### Your instructions
Identify every line in the records below that contains the word "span", and copy each of those lines.

### Listed records
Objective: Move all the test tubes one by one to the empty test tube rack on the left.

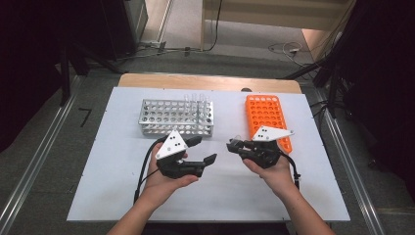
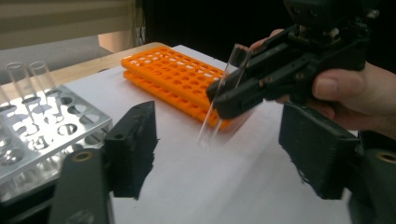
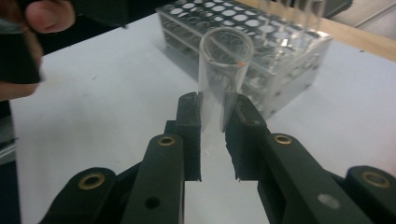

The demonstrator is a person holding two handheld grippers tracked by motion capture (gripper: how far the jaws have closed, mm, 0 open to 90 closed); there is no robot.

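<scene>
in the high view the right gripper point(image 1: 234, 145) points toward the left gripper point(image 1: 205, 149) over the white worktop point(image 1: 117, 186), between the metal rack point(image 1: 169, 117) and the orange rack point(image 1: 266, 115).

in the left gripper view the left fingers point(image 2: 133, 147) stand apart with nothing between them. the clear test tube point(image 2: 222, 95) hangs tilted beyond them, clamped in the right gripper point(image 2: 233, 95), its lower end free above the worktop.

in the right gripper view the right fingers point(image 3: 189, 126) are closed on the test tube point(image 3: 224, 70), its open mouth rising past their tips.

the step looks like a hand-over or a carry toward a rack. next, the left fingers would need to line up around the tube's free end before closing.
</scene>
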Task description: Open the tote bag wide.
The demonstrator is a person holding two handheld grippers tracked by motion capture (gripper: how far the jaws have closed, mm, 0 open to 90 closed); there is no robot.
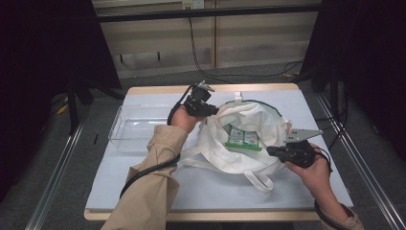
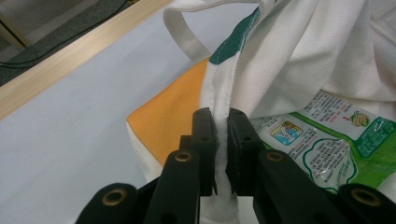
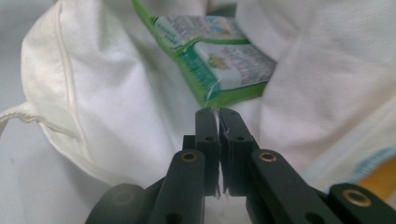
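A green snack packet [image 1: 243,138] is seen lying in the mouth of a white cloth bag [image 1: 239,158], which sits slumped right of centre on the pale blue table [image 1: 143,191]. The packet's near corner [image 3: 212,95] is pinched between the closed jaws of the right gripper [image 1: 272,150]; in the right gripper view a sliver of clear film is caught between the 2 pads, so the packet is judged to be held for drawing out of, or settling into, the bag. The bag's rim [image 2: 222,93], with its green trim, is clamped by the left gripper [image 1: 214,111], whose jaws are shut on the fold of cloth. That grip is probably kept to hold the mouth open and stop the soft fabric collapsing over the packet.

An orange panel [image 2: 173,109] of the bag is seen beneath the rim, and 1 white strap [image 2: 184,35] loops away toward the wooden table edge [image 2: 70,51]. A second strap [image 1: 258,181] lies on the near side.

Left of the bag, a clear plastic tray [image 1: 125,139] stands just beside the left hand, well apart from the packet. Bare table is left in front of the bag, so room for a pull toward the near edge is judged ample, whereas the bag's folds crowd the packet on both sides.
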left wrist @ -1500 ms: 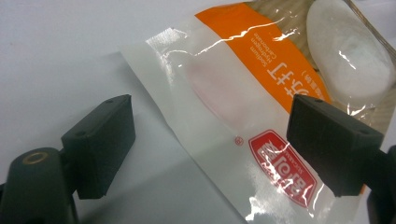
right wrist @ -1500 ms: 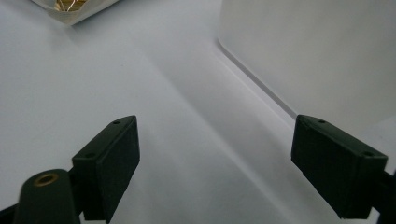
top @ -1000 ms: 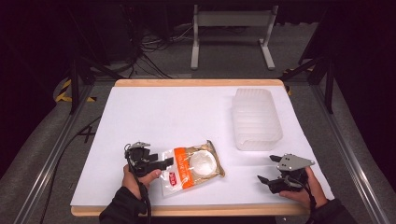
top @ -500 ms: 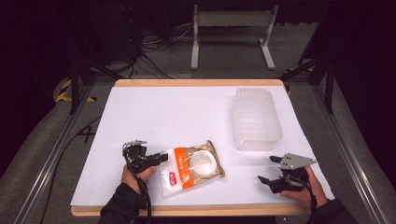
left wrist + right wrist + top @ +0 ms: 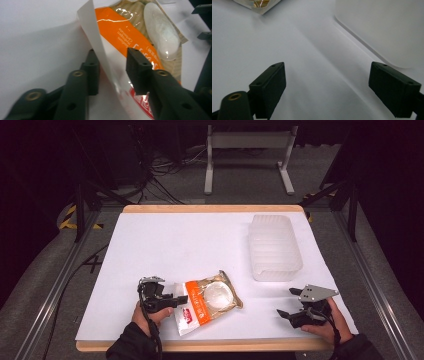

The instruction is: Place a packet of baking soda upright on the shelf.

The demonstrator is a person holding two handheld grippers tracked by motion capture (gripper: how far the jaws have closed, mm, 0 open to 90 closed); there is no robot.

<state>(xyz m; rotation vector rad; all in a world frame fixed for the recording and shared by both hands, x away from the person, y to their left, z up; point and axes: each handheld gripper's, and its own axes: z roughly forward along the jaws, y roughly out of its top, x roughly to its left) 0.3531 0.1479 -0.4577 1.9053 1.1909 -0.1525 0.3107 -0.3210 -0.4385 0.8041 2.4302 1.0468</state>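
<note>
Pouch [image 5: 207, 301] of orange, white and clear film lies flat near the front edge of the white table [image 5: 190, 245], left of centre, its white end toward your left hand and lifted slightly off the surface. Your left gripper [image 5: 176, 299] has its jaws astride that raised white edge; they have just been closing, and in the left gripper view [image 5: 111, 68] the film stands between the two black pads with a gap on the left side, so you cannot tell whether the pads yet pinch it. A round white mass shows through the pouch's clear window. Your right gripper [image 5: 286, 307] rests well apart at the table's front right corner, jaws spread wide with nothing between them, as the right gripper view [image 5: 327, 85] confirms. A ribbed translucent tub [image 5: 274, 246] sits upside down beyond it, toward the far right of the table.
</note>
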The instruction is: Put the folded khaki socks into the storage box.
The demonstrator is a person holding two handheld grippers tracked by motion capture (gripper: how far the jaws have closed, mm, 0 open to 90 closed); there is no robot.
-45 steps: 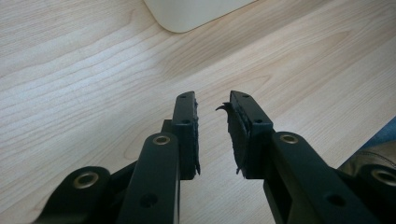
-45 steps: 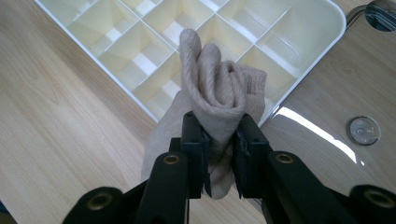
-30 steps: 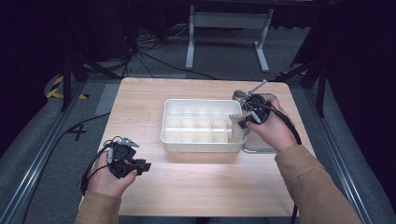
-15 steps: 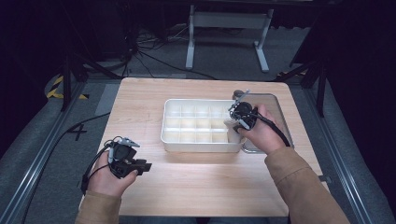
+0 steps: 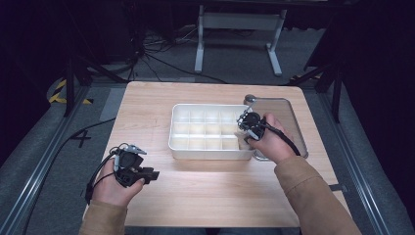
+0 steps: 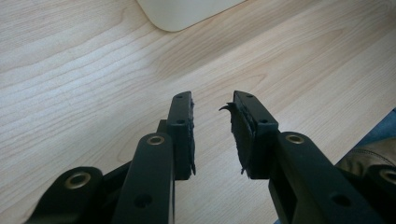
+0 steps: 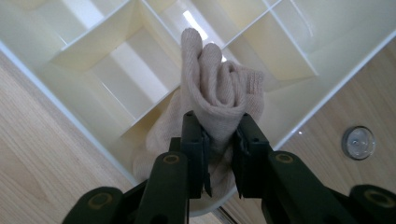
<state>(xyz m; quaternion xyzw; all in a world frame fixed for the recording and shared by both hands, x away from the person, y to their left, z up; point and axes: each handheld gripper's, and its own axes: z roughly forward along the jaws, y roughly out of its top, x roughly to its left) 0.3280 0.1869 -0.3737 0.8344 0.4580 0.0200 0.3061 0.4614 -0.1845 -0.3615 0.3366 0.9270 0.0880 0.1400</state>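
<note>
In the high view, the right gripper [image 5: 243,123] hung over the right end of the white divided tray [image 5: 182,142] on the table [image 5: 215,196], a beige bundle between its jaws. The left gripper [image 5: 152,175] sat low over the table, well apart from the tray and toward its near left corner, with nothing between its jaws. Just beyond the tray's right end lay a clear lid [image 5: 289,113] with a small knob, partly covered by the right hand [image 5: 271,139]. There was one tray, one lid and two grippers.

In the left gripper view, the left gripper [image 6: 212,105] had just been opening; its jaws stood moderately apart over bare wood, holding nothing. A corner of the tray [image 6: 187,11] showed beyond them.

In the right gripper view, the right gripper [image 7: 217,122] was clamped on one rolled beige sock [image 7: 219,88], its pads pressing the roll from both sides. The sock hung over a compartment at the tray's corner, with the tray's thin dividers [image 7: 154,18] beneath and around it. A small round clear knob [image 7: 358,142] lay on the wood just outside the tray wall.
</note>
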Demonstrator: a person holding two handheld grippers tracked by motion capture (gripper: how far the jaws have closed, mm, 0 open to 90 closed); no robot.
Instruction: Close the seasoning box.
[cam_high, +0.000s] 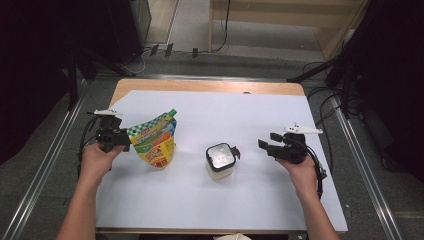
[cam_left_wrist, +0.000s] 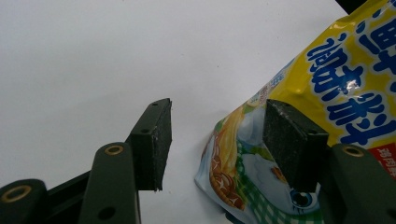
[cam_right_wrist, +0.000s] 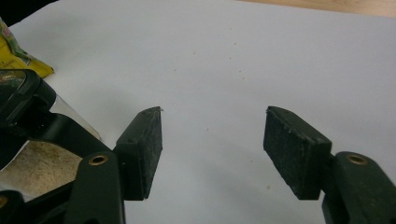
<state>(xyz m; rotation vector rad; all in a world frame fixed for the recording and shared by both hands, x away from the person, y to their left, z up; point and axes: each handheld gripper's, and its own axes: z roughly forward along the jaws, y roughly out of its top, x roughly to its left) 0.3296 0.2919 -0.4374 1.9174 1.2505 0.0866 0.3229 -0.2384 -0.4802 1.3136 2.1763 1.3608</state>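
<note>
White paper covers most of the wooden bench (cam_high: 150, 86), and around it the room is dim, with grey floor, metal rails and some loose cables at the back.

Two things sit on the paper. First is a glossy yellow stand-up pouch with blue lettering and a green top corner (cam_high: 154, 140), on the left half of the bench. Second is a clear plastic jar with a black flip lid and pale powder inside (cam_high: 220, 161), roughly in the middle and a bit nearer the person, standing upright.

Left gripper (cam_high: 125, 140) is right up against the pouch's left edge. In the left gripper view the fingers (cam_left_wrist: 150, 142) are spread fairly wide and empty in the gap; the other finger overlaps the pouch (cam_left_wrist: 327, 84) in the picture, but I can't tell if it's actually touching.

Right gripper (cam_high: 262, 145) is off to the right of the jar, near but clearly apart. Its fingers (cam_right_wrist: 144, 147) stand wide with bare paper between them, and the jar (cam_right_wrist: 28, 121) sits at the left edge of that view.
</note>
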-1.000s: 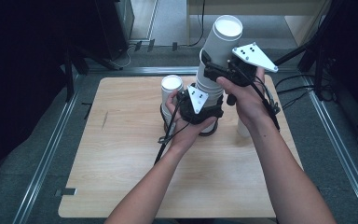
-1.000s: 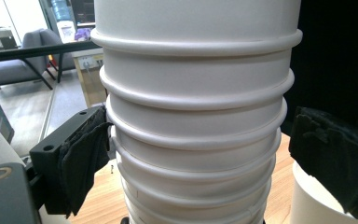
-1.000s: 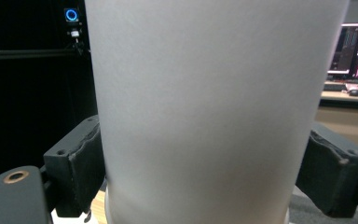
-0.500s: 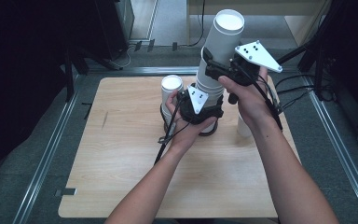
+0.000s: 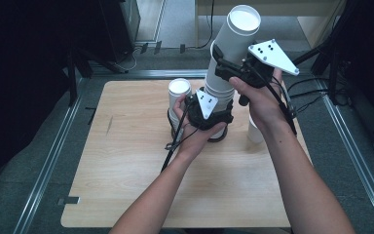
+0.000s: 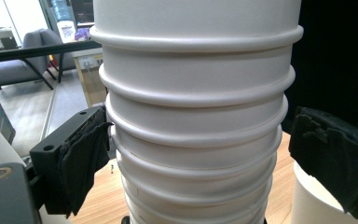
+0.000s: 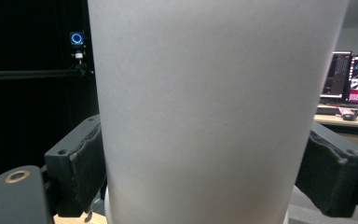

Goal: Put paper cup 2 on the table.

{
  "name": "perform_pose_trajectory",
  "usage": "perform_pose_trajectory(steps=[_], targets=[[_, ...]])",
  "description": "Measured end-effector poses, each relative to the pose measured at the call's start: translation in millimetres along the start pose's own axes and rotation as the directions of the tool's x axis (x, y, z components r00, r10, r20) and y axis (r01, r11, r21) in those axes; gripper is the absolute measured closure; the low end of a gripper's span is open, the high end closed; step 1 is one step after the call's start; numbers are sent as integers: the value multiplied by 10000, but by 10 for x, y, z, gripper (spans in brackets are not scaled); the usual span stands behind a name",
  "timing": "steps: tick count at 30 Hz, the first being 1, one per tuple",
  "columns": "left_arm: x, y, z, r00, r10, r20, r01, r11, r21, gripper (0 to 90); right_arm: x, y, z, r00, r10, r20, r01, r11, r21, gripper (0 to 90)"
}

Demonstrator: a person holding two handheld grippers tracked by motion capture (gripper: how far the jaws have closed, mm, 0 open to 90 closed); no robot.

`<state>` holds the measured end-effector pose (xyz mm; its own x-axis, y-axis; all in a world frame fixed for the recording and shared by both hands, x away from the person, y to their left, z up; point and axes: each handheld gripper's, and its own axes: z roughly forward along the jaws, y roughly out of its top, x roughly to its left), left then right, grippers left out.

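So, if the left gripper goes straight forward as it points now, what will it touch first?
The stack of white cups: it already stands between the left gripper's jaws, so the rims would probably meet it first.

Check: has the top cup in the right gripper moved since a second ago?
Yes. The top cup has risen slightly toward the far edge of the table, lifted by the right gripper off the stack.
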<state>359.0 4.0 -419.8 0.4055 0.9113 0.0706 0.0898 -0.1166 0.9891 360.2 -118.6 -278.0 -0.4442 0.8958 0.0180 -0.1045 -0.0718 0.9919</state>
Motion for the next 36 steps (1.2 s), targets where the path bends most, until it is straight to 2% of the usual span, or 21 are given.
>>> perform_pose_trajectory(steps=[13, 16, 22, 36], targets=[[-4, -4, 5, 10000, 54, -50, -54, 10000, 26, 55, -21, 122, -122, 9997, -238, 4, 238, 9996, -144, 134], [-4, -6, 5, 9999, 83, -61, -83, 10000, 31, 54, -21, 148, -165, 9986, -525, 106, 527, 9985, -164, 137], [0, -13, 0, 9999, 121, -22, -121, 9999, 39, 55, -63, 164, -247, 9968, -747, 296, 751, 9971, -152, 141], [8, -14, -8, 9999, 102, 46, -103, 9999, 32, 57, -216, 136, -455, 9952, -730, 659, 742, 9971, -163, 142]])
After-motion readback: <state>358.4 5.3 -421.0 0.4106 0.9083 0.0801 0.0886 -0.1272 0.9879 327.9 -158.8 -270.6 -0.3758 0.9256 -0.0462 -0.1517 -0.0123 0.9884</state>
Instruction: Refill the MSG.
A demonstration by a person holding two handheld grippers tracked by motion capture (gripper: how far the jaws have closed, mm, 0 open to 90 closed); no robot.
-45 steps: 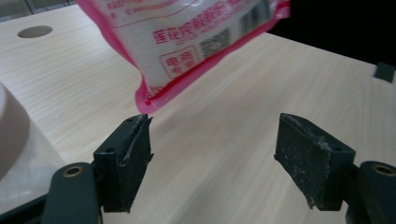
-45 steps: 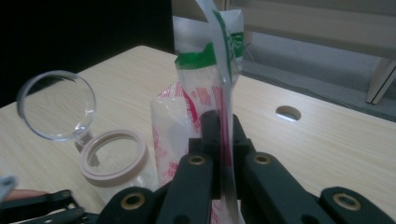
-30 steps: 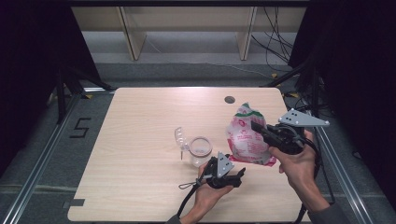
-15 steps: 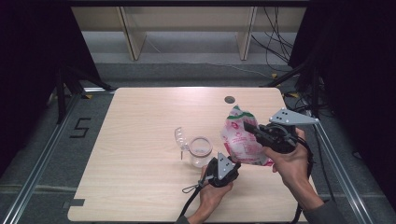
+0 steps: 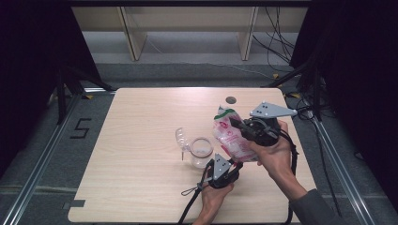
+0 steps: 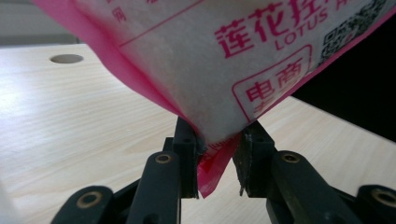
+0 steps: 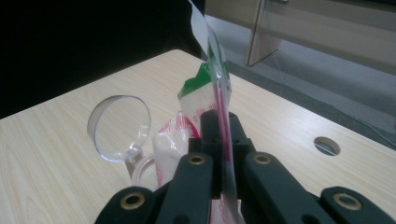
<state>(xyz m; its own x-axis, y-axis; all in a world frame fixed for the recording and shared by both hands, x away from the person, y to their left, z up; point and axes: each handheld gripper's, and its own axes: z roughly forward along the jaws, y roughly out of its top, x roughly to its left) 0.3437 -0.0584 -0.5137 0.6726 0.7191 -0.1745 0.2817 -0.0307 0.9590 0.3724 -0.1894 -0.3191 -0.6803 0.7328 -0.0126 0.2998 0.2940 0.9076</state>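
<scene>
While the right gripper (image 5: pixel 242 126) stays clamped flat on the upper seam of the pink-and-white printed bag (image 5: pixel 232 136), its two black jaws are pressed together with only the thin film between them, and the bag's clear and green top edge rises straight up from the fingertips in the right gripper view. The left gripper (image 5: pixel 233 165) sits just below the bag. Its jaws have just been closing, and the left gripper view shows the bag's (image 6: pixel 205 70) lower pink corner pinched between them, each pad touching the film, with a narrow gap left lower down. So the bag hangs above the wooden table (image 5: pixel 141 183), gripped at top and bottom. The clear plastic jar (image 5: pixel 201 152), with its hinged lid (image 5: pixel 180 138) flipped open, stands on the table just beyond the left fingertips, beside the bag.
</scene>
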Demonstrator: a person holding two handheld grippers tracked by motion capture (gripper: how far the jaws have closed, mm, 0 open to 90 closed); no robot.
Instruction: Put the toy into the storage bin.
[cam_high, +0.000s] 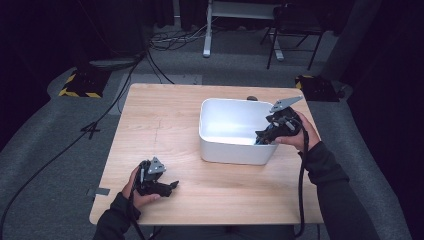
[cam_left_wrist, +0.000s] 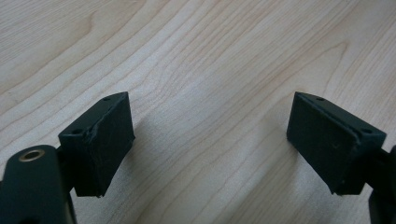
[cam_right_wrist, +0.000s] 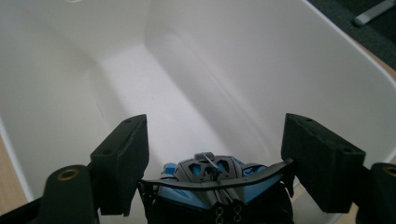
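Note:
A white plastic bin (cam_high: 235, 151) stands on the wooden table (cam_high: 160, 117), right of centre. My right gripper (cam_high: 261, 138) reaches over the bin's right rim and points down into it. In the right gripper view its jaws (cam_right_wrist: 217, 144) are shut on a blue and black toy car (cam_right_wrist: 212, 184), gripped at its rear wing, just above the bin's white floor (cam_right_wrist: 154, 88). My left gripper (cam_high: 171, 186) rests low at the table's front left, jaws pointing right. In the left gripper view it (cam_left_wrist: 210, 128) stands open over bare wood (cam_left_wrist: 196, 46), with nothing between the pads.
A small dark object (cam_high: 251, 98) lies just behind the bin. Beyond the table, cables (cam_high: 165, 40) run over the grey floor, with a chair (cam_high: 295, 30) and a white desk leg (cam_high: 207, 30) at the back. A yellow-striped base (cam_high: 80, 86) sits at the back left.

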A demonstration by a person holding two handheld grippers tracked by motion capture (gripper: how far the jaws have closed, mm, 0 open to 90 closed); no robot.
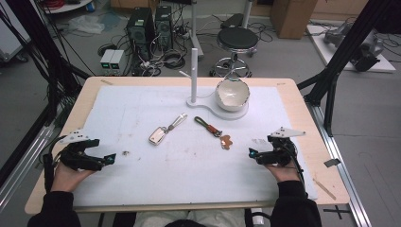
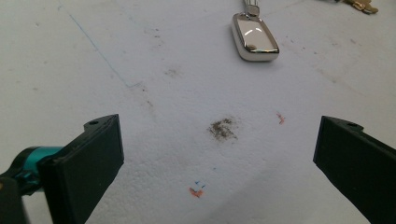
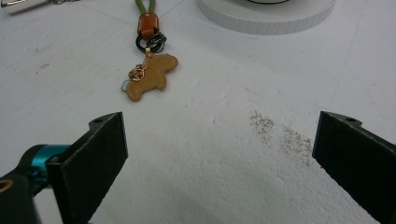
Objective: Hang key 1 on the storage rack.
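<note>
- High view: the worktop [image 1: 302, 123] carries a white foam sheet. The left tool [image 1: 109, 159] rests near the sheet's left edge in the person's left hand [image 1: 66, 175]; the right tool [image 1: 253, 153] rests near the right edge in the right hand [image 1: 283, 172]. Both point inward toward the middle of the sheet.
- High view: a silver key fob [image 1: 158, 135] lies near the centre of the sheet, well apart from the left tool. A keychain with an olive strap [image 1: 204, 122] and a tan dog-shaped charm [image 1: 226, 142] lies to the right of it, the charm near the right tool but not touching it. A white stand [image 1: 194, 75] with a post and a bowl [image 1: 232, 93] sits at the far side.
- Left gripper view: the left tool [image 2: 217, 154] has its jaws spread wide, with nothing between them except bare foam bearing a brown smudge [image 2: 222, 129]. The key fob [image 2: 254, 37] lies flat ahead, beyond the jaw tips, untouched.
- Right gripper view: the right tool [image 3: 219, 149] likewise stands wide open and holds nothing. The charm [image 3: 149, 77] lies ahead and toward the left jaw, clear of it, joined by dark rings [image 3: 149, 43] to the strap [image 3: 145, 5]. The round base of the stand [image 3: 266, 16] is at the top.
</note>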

### Exercise response
  "description": "Measured end-effector poses, each relative to the pose measured at the call's start: translation in millimetres along the start pose's own axes and rotation as the directions of the tool's x axis (x, y, z components r00, r10, r20) and y axis (r01, r11, r21) in those axes; gripper is the absolute measured closure; the low end of a gripper's span is open, the high end closed; step 1 is one step after the call's start; numbers are sent as integers: the value multiplied by 10000, but by 10 for x, y, z, gripper (spans in brackets are not scaled); the usual span stands behind a name",
Motion for the next 36 steps (1.2 s), targets where the path bends most, until it is straight to 2% of the usual span, or 21 are given.

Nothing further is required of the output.